Seit einigen Wochen kennt Vizekanzler Reinhold Mitterlehner (ÖVP) nur ein Thema: Die Steuerreform. Doch so sehr er sich auch darum bemüht, ganz kann er sich nicht darauf konzentrieren. Denn die alten Pflichten als Wirtschafts- und Energieminister holen ihn immer wieder ein: Im Herbst hatte sein Ressort – mit einiger Verspätung – entschieden, wer künftig darüber wachen soll, dass die Österreicher ab 2015 jedes Jahr weniger Energie verbrauchen. Die Österreichische Energieagentur (AEA) bekam den Zuschlag, gemeinsam mit dem Umweltbundesamt die Aufgabe als Energieeffizienz-Monitoringstelle zu übernehmen. Doch daraus wird nun nichts.

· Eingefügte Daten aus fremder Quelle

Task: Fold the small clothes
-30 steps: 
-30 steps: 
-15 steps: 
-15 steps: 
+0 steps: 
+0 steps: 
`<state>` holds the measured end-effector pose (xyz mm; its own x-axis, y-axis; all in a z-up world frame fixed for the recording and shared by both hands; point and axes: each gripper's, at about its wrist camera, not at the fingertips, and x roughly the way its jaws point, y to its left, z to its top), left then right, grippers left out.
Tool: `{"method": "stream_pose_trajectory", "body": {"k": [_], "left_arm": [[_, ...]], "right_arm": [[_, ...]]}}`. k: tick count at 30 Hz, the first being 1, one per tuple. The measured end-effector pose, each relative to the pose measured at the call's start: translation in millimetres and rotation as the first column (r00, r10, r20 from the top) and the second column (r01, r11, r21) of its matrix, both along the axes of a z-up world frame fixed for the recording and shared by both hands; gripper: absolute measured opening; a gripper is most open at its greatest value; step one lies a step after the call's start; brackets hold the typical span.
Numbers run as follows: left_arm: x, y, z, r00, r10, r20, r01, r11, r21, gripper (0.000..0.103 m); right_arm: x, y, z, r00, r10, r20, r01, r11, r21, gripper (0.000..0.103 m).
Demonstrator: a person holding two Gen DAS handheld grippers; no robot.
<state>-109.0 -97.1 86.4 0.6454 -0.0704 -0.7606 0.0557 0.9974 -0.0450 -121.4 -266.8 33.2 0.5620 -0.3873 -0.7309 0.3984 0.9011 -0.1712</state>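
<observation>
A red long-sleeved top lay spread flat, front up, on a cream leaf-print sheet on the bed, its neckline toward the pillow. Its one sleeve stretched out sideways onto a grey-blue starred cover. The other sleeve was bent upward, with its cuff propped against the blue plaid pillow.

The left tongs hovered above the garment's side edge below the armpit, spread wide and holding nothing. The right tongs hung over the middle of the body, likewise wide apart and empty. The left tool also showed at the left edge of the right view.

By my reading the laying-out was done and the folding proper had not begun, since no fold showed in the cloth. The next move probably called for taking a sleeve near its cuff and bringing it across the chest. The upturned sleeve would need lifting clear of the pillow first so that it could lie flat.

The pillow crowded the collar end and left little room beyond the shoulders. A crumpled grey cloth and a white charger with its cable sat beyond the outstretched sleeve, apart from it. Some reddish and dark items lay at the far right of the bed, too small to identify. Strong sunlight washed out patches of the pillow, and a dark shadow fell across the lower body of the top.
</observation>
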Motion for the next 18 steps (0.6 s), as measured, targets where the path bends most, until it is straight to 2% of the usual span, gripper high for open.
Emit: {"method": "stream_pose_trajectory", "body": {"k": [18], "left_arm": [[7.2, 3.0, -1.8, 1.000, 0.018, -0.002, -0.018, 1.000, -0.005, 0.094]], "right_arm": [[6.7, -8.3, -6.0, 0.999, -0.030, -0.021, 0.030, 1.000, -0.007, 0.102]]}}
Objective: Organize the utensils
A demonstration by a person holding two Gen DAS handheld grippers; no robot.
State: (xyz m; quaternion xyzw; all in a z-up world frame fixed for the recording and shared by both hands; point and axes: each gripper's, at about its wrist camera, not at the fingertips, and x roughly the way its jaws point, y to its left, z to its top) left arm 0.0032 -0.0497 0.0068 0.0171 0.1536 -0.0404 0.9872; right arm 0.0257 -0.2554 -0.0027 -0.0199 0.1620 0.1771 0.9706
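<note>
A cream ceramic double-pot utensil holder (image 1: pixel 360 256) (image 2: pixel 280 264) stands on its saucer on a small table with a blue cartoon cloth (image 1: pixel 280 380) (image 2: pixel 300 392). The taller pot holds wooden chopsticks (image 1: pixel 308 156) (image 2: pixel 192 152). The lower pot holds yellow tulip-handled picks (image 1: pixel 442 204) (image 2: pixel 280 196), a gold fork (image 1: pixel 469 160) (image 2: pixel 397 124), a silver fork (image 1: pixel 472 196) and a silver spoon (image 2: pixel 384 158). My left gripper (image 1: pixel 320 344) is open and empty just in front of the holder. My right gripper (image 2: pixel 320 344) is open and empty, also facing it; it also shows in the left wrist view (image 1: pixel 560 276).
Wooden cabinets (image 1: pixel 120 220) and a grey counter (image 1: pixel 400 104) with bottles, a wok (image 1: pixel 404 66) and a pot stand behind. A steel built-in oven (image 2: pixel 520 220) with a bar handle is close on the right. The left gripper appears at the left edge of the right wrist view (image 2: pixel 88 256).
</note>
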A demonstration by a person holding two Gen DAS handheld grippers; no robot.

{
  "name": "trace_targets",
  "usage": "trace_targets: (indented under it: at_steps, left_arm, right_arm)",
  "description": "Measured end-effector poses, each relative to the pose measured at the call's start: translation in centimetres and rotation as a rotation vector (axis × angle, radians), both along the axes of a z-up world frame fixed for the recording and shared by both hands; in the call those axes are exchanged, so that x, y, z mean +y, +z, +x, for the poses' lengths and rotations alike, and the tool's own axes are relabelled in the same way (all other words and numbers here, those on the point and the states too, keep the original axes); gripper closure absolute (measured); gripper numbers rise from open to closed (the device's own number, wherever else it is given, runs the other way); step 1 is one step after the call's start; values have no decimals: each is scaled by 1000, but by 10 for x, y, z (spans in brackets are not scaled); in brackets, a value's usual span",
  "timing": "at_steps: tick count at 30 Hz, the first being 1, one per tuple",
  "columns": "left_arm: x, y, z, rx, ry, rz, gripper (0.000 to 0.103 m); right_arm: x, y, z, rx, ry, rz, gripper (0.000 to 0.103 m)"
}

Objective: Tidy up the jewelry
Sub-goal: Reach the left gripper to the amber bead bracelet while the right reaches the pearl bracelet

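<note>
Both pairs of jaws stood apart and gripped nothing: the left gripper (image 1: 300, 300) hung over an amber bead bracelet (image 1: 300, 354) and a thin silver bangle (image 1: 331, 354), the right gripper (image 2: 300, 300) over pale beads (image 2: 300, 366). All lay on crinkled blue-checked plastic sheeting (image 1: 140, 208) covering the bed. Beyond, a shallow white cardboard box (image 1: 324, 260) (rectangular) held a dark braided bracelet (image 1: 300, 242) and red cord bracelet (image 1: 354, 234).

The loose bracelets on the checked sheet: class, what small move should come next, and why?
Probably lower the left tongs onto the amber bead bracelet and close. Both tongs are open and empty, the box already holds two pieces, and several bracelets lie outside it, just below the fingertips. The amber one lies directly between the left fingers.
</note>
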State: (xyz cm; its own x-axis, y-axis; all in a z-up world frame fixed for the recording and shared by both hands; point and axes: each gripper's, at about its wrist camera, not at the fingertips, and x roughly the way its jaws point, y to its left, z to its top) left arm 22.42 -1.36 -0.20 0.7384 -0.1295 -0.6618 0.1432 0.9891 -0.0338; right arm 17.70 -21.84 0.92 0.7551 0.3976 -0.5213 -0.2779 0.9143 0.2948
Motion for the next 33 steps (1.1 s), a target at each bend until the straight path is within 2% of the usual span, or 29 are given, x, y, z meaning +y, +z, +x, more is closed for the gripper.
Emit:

Wie die „Presse“ in Erfahrung bringen konnte, hat das Bundesverwaltungsgericht am Freitag dem Antrag eines unterlegenen Mitbieters stattgegeben und die Vergabe für nichtig erklärt. Für den Vizekanzler ist das eine schwerer Rückschlag. Denn ohne Monitoringstelle greift auch sein Energieeffizienz-Gesetz, ein Kernstück seiner Periode als Wirtschaftsminister, nicht wirklich. Zehn Tage vor Inkrafttreten des Gesetzes ist der Zeitplan damit stark unter Druck.

„Prüfschritte unterlassen“

Wie berichtet müssen Österreichs Energieversorger ab dem 1. Jänner 2015 laut Gesetz dafür Sorge tragen, dass ihre Kunden bis ins Jahr 2020 jährlich um 0,6 Prozent weniger Energie verbrauchen. Mit welchen Mitteln die Versorger ihre Kunden dazu „überreden“ dürfen und wer das überwachen wird, weiß die Branche aber noch immer nicht. Diese Entscheidungen sollte die Monitoringstelle fällen.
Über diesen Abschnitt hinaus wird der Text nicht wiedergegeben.